Lembro como se fosse ontem quando decidi incorporar-me à expedição para libertar o povo dominicano da tirania de Trujillo. Também ficaram na memória cada um dos acontecimentos mais transcendentais daquele período; várias dezenas de episódios para mim inesquecíveis que em um ou outro momento descrevi. Muitos deles constam por escrito.
Quando decidi viajar para a Colômbia com a idéia de promover a criação da Federação de Estudantes Latino-americanos, não poderia hoje afirmar com absoluta certeza que entre os objetivos estava concretamente obstaculizar a fundação da Organização dos Estados Americanos, OEA, promovida pelos Estados Unidos, uma visão precoce que não estou certo tinha alcançado ainda.
Um historiador excepcional e perito em detalhes como Arturo Alape, que me entrevistou 33 anos depois, reproduz minhas respostas nas quais afirmo que isso fazia parte da intenção de minha viagem para Colômbia em 1948.

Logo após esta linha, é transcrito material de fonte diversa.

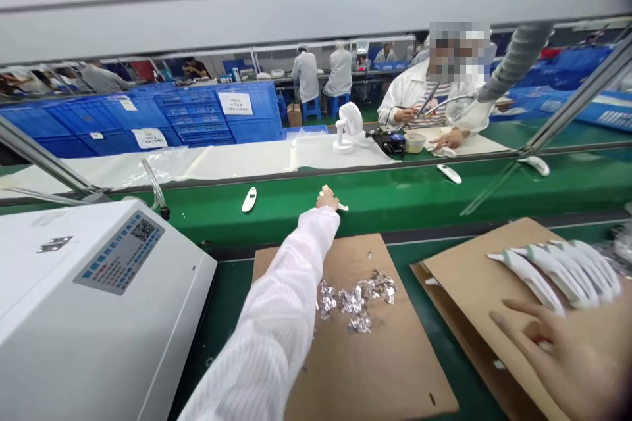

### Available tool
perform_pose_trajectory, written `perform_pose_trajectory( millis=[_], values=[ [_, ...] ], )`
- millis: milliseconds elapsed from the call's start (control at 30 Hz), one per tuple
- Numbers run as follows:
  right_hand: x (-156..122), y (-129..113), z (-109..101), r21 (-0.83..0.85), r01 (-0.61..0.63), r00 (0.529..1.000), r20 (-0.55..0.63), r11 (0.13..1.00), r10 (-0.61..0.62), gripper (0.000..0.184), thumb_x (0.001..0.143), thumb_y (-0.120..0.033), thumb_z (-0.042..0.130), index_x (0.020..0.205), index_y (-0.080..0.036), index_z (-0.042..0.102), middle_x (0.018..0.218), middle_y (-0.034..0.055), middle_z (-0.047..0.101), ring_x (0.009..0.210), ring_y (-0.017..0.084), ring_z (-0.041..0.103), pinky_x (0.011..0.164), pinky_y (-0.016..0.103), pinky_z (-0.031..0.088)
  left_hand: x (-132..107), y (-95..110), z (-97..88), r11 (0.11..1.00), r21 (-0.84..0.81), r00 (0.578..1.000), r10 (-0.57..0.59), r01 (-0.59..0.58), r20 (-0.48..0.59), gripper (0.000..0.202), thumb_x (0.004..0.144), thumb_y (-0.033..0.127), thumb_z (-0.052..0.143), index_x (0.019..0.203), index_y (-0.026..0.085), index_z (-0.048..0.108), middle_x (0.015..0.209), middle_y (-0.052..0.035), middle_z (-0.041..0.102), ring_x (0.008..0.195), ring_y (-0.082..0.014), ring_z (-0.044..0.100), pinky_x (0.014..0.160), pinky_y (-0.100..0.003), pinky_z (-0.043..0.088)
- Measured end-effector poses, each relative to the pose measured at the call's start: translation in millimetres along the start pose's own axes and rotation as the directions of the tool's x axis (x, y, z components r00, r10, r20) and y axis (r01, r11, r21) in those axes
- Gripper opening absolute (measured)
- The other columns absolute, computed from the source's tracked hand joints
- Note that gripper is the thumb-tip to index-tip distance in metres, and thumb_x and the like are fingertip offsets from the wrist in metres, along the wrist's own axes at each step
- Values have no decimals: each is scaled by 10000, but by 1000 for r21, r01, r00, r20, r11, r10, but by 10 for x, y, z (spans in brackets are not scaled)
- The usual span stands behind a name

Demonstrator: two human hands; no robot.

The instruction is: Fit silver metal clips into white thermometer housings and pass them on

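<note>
My left hand [326, 198] is stretched far forward over the green conveyor belt, its fingers closed around a small white plastic piece [343, 208] that mostly hides behind them. My right hand [567, 348], blurred at the lower right, has its fingers apart over a cardboard sheet [464, 270]. Just beyond it lies a row of several white thermometer-like devices [533, 279] with pointed tips. A small pale spot shows between the right fingers; I cannot tell what it is. To the left on the belt is a white oval casing [249, 200] with a dark window.
Small shiny metal parts [353, 300] are heaped on a cardboard sheet [380, 375] before me. A white machine box [99, 302] stands at left. More white casings [449, 173] lie on the belt. Across it sit a co-worker [419, 95] and a white fan [349, 120].
</note>
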State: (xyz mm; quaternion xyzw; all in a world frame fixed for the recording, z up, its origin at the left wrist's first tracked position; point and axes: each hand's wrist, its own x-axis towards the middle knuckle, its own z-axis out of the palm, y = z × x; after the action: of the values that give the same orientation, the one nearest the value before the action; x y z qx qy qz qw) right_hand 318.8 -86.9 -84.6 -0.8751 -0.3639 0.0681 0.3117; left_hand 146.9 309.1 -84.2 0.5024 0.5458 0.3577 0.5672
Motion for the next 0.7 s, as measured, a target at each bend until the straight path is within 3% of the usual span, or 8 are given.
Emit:
perform_pose_trajectory(
  millis=[100, 200, 300, 333, 400, 467, 533, 700],
  values=[
    [-270, -339, 65, -12, -9, 967, 253, 1000, 12, 491, 776, -698, 480, 1024, -299, 623, 638, 29, 632, 563, 269, 640, 558, 388, 468, -189, -22, -182, 999, 32, 999, -12, 11, 43, 536, 742, 27, 681, 1236, 193, 552, 1067, -95, 646, 765, -165, 666, 696, -302, 540],
    [-295, -738, 381, 35, 191, 912, 363, 981, -191, 461, 870, -634, 416, 1005, -255, 642, 670, 27, 653, 596, 235, 642, 562, 337, 446, -520, 15, -452, 998, 52, 975, -51, 41, 217, 799, 634, -39, 686, 1362, 220, 482, 900, -71, 681, 552, -149, 645, 535, -251, 505],
    [-109, -1003, 799, -76, 371, 859, 406, 925, -311, 296, 942, -411, 432, 1000, -221, 650, 837, 51, 715, 765, 231, 681, 630, 314, 435, -994, 40, -729, 996, 17, 814, -83, 90, 575, 958, 624, -16, 694, 1479, 245, 352, 882, -104, 702, 530, -184, 651, 446, -233, 471],
    [-22, -1055, 916, -135, 382, 869, 390, 914, -306, 271, 946, -358, 438, 1013, -211, 657, 910, 66, 721, 811, 232, 685, 639, 308, 431, -1165, 29, -814, 993, -9, 751, -85, 120, 655, 937, 646, 16, 693, 1485, 233, 339, 888, -120, 703, 563, -205, 664, 437, -238, 474],
    [150, -1117, 1081, -194, 383, 882, 367, 903, -295, 263, 946, -302, 447, 1036, -203, 673, 1021, 96, 708, 861, 235, 683, 647, 302, 421, -1493, -27, -977, 977, -79, 695, -81, 196, 714, 765, 692, 82, 662, 1415, 159, 424, 839, -135, 691, 624, -232, 675, 436, -251, 494],
    [285, -1143, 1164, -202, 382, 884, 363, 902, -293, 252, 932, -285, 475, 1025, -210, 698, 1059, 111, 698, 890, 241, 679, 657, 300, 416, -1786, -121, -1136, 943, -196, 718, -61, 269, 694, 549, 703, 112, 620, 1247, 99, 546, 775, -123, 656, 660, -231, 667, 432, -248, 508],
    [363, -1155, 1207, -207, 384, 881, 374, 900, -290, 220, 904, -278, 525, 968, -216, 726, 1024, 114, 711, 899, 254, 678, 664, 301, 414, -2038, -233, -1294, 892, -323, 786, -56, 317, 616, 443, 678, 104, 593, 1121, 114, 586, 774, -98, 627, 700, -228, 665, 408, -230, 503],
    [404, -1204, 1289, -184, 362, 881, 386, 914, -272, 198, 862, -237, 552, 825, -190, 741, 896, 131, 732, 841, 256, 683, 662, 297, 412, -2527, -535, -1590, 803, -525, 925, -82, 282, 372, 487, 670, 95, 576, 1143, 206, 554, 873, -63, 641, 578, -149, 601, 309, -177, 404]
  ],
)
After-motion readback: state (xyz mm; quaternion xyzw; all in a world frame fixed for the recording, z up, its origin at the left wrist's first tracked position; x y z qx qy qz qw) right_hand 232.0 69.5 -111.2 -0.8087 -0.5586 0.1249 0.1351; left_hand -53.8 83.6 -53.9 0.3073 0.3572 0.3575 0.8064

Em seu livro Transparências de Emmanuel, Germán Sánchez cita textualmente o parágrafo da entrevista de Alape:
“Por esses dias, eu concebo a idéia, perante a reunião da OEA no ano 1948, promovida pelos Estados Unidos para consolidar seu sistema de domínio aqui na América Latina, de que simultaneamente com a reunião da OEA e no mesmo lugar realizássemos uma reunião de estudantes latino-americanos a partir destes princípios antiimperialistas e defendendo os pontos que já foram colocados por mim.”
Numa edição dessa própria entrevista, publicada em Cuba pela Casa Editora Abril, em data recente, o parágrafo aparece intato. Alguém fez com que lembrasse que no livro Cem horas com Fidel, eu próprio duvidei de que esses fossem os propósitos que guiavam minha conduta. É obvio que a expressão não estava clara quanto utilizei a frase “perante a reunião da OEA”.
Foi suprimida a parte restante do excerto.